Although the March 19, 1984 medical report and the note dated March 19, 1984 which refer to appellant’s visual problems is new evidence, this evidence is not relevant in determining the suitability of the job position offered to appellant. The section 2.814.4(b)(4) of the Office’s regulations[9] provides that “if medical reports in file document a condition which has arisen since the compensable injury, and this condition disables the claimant from the offered job, the job will be considered unsuitable (even if the subsequently-acquired condition is not work related).” In this case, the only evidence documenting a visual problem is from 1984. There is no current medical evidence documenting appellant’s visual acuity in 1993, the date the employing establishment offered appellant his old job back, with modifications consistent with his medical restrictions pertaining to his accepted condition of back sprain. In light of the substantial amount of years between the date of the medical report and the date of the job offer, although this evidence was not previously of record, it is not relevant as it does not address appellant’s ability to see at the time of the job offer. Moreover, there is no other new and more contemporaneous medical evidence supporting a lack of visual acuity at the time the position was offered.

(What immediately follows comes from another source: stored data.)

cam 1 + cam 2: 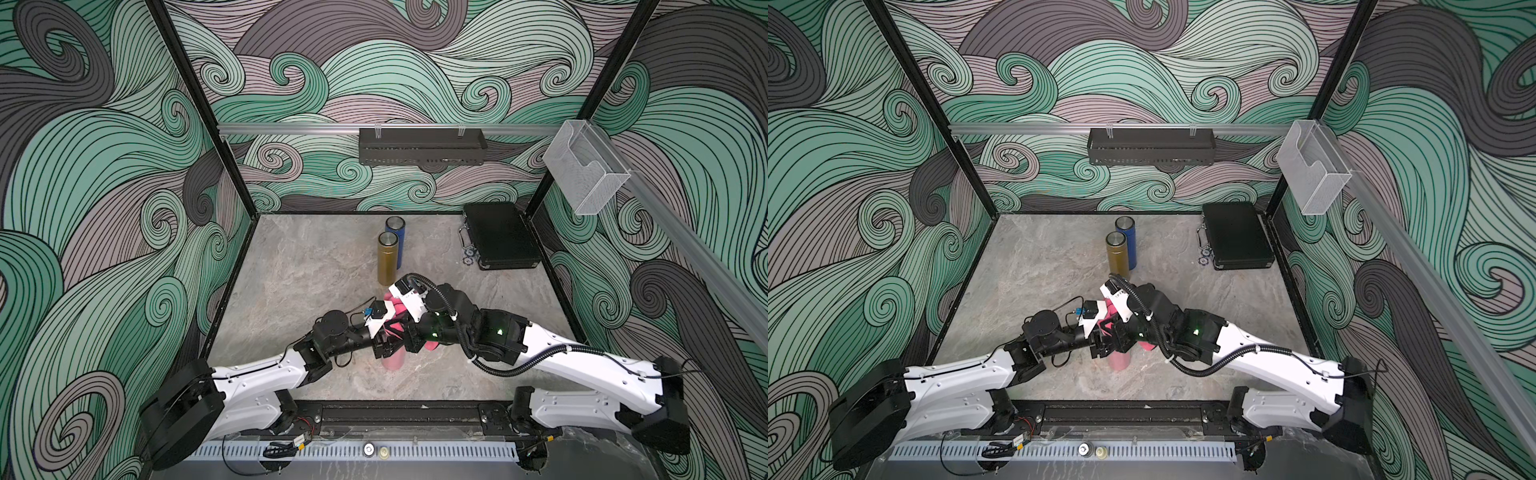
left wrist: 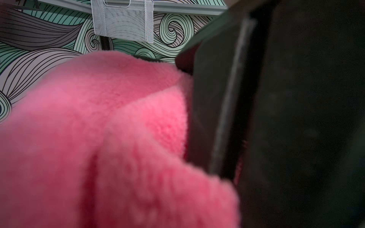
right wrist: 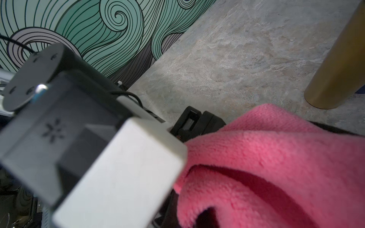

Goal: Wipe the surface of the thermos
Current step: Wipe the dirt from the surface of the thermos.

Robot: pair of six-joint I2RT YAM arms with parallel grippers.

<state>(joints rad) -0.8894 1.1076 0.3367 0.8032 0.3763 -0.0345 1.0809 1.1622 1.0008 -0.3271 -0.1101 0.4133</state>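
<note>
Top views: the pink thermos point(image 1: 392, 362) point(image 1: 1120, 360) stands upright on the marble-look table point(image 1: 299, 266), near the front edge and about midway across. The left gripper point(image 1: 386, 348) point(image 1: 1102, 345) is at the bottle's upper part, its fingers drawn narrow with the bottle between them. The right gripper point(image 1: 411, 338) point(image 1: 1121, 336) sits just beside it on the opposite side, clamped on a pink cloth point(image 1: 400, 309) point(image 1: 1111, 311) that bunches over the thermos and hides its top. A gold thermos point(image 1: 387, 259) and a blue thermos point(image 1: 399, 245) stand close together well behind. A black case point(image 1: 498, 237) lies at the back right corner. Left wrist view: the cloth point(image 2: 108, 138) fills most of the frame, draped against a dark finger point(image 2: 215, 102). The thermos itself is hidden (covered by cloth, so the grip cannot be confirmed from this view). Right wrist view: the cloth point(image 3: 276, 158) hangs close under the camera, its edge touching the white housing of the left wrist point(image 3: 118, 173). The right fingers are hidden, so the grip is unreadable here. The base of the gold thermos point(image 3: 333, 75) stands on the table beyond the cloth, apart from it.
</note>
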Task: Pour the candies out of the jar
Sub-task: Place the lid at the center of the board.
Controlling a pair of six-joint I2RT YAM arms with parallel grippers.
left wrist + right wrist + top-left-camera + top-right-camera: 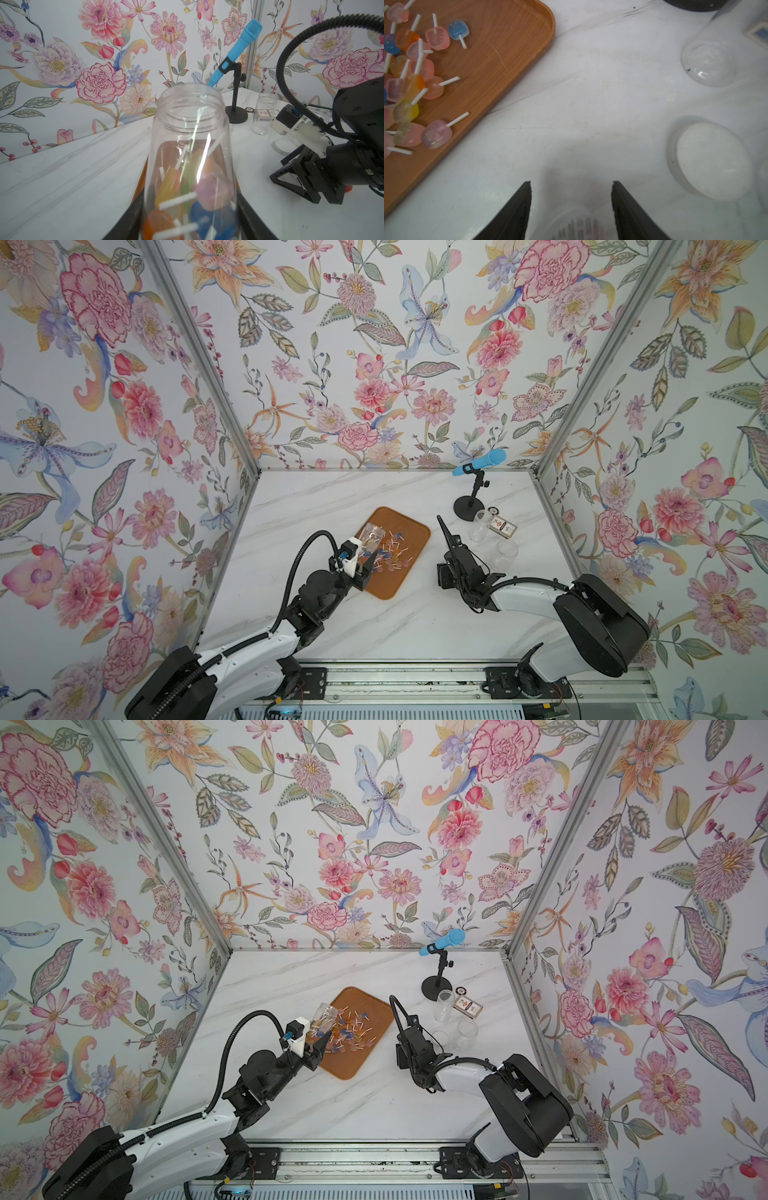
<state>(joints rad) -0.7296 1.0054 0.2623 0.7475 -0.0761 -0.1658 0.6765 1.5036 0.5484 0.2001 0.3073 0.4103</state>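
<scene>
The left gripper (365,569) is clamped on the base end of a clear plastic jar (370,535), with its black fingers (126,220) pressed against opposite sides of the wall. The jar juts out tilted from the jaws, its threaded open mouth at the far end. A handful of candies (207,193), flat orange, yellow, pink and blue heads on white sticks, sits inside at the gripper end, well short of the mouth. Just beneath and beyond the jaws, many loose lollipops (392,553) lie scattered on a brown wood-grain tray with rounded corners (411,531).

The right gripper (572,182) hovers off the tray's side with its jaws spread over bare table. Between its fingers (517,214) lies something translucent with dark print. The frame edge cuts it off, so I cannot tell what it is or whether the fingers touch it. In both top views that gripper's tips are hidden under its own wrist. In the left wrist view, the jar's base runs out of frame.

The white marble-look table (374,626) is open between the tray and the right gripper. Beyond that gripper crowd a white round lid (710,160), empty clear jars (508,551), a small card box (502,526) and a blue microphone on a black stand (482,462) near the back corner.
</scene>
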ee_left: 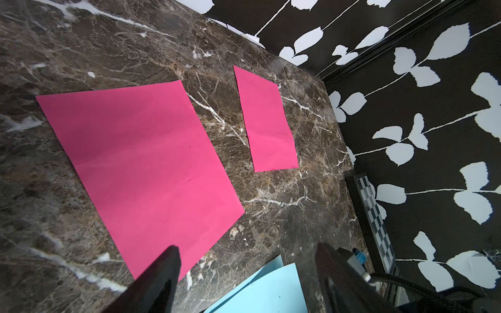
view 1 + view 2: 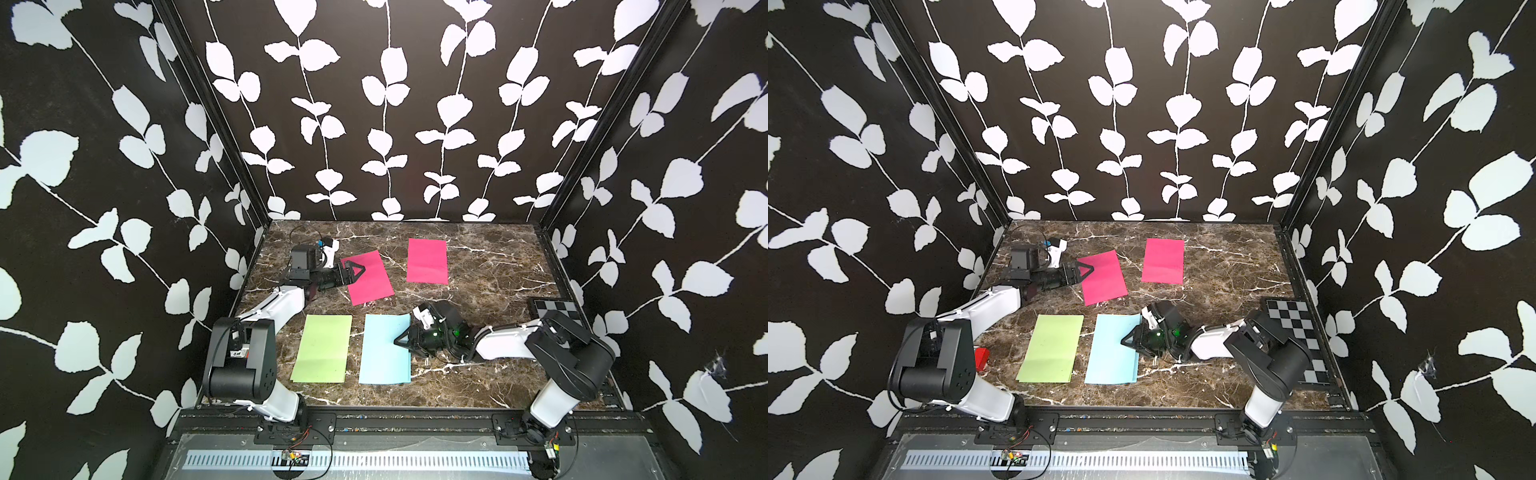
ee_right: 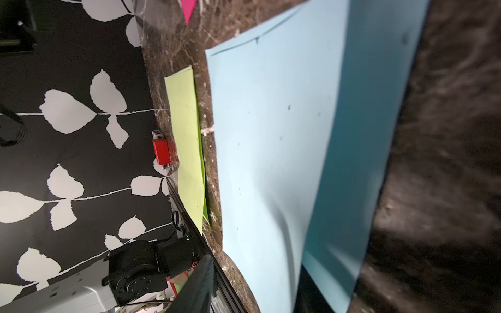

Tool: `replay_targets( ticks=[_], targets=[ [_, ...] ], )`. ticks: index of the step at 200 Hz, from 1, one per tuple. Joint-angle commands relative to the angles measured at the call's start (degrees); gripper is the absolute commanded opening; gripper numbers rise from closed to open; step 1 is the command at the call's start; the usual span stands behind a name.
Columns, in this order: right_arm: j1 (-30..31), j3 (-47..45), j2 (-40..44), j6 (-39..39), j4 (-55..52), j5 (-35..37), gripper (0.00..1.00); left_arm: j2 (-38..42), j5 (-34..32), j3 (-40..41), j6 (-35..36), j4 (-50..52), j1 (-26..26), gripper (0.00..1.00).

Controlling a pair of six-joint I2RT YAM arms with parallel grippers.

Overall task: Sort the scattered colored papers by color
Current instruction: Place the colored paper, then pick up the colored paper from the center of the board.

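Papers (image 2: 384,353) lengthwise front to back

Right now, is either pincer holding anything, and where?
Left pincer holds nothing. Right pincer sits at the blue paper's raised edge; whether it grips cannot be told.

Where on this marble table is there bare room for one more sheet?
Widest bare patch: right of the far pink sheet, beyond the checkerboard panel, to the right wall. Narrower strip: between the green stack, blue stack and front rail. Crowded: around the tilted pink sheet, left pincer and right pincer.
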State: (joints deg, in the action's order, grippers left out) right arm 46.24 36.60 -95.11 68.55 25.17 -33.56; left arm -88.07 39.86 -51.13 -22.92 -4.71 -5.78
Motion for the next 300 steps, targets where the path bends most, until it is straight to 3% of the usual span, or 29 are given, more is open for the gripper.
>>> replay_targets(
  ticks=[1,100,157,206,247,300],
  targets=[
    [-0.4,3.3,2.8,-2.1,-5.2,0.6,0.45,0.6,1.1,1.2,-0.2,-1.9,0.3,0.8],
    [-0.6,0.9,13.2,-4.7,-22.1,6.3,0.46,1.4,0.6,1.1,0.7,-0.7,0.5,0.81],
    [-1.0,2.3,12.6,-6.8,-25.1,8.4,0.46,-0.2,0.1,0.5,0.1,-0.7,0.5,0.81],
    [-2.9,19.8,7.4,-21.0,-38.8,13.9,0.47,-3.7,-2.6,-1.5,-2.4,1.9,0.7,0.81],
    [-9.3,33.6,-1.7,-26.6,-40.3,13.0,0.48,-6.6,-3.1,-2.5,-6.2,1.0,1.7,0.81],
    [-11.9,53.5,-24.6,-29.7,-39.0,2.5,0.48,-12.6,-2.0,-3.0,-11.3,-5.3,3.9,0.81]
  ],
)
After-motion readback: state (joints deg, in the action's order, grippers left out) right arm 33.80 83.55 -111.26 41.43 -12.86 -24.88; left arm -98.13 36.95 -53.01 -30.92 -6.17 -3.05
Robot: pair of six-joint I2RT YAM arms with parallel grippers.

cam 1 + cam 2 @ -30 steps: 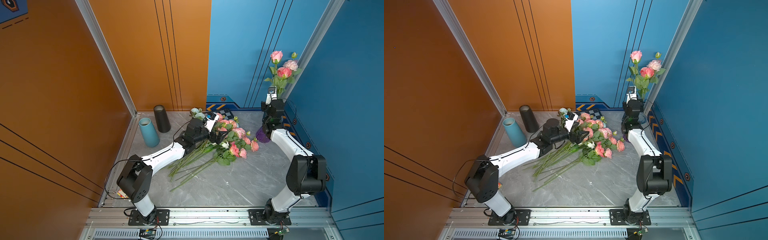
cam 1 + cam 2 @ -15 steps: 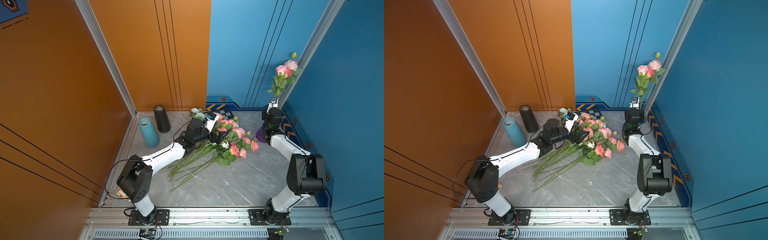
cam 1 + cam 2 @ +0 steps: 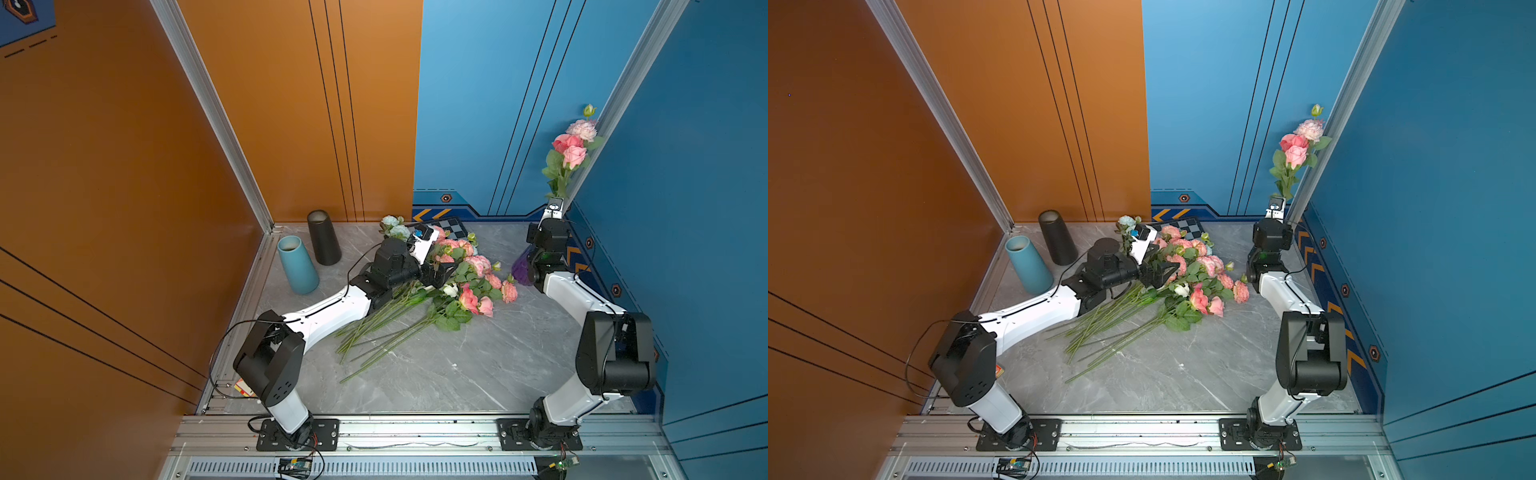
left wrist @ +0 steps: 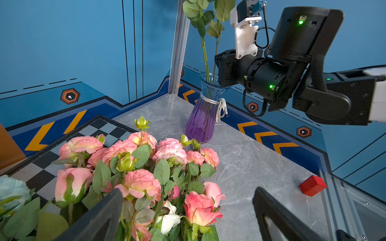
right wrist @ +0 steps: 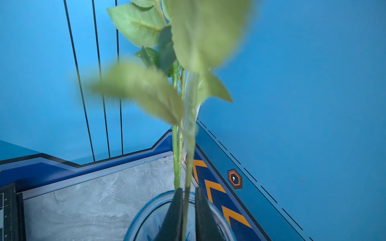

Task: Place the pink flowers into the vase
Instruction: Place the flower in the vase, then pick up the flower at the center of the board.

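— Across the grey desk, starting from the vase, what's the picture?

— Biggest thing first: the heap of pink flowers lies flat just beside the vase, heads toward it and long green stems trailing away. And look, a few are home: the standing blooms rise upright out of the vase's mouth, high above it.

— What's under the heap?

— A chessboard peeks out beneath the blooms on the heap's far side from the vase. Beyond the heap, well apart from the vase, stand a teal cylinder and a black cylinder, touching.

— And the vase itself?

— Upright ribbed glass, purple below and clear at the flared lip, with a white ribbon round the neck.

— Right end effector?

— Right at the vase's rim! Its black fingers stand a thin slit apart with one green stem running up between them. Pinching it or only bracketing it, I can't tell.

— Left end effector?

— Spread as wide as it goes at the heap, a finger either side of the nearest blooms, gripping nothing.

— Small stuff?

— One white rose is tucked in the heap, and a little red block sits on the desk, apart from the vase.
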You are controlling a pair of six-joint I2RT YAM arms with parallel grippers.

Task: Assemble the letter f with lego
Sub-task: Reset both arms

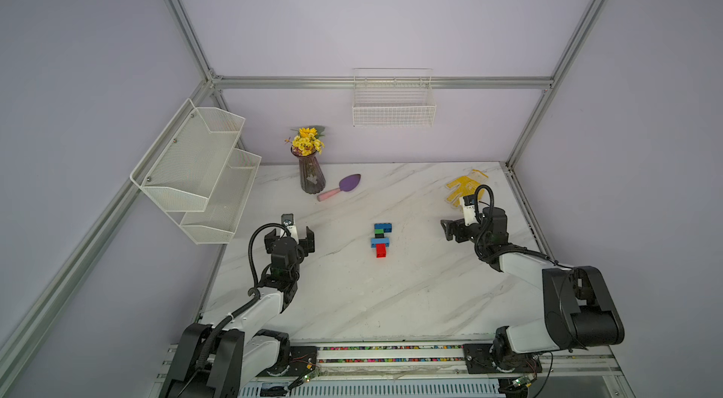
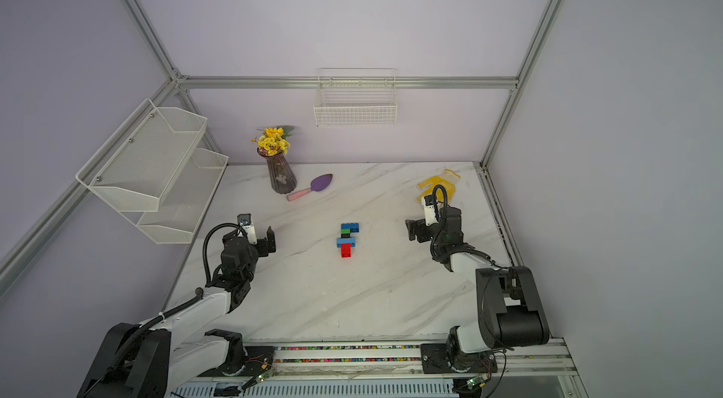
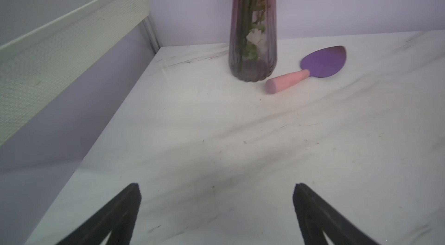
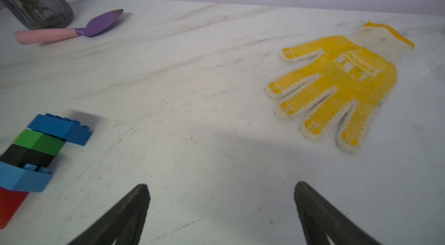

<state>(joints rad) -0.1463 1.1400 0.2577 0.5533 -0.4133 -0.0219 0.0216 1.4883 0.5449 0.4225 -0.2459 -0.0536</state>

Inasmuch as appellant failed to submit new and relevant evidence probative to the issue of whether he properly rejected the offer of suitable employment, the Office acted within its discretion in declining to reopen the claim.
The decision of the Office of Workers’ Compensation Programs dated September 14, 1995 is affirmed.
Dated, Washington, D.C.
August 27, 1998
Michael J. Walsh
Chairman
David S. Gerson
Member
Bradley T. Knott
Alternate Member
[1] The Office specifically noted that as appellant had responded to and refused the job offer on July 1, 1993, the fifteen (15) days would start on the date of their letter and would expire July 26, 1993.
[2] The Board’s scope of review is limited to those final decisions issued within one year prior to the filing of the appeal. 20 C.F.R. § 501.2(c). Because appellant filed his notice of appeal on May 16, 1996, the Board has jurisdiction only of the Office decision dated September 14, 1995, which is a nonmerit decision.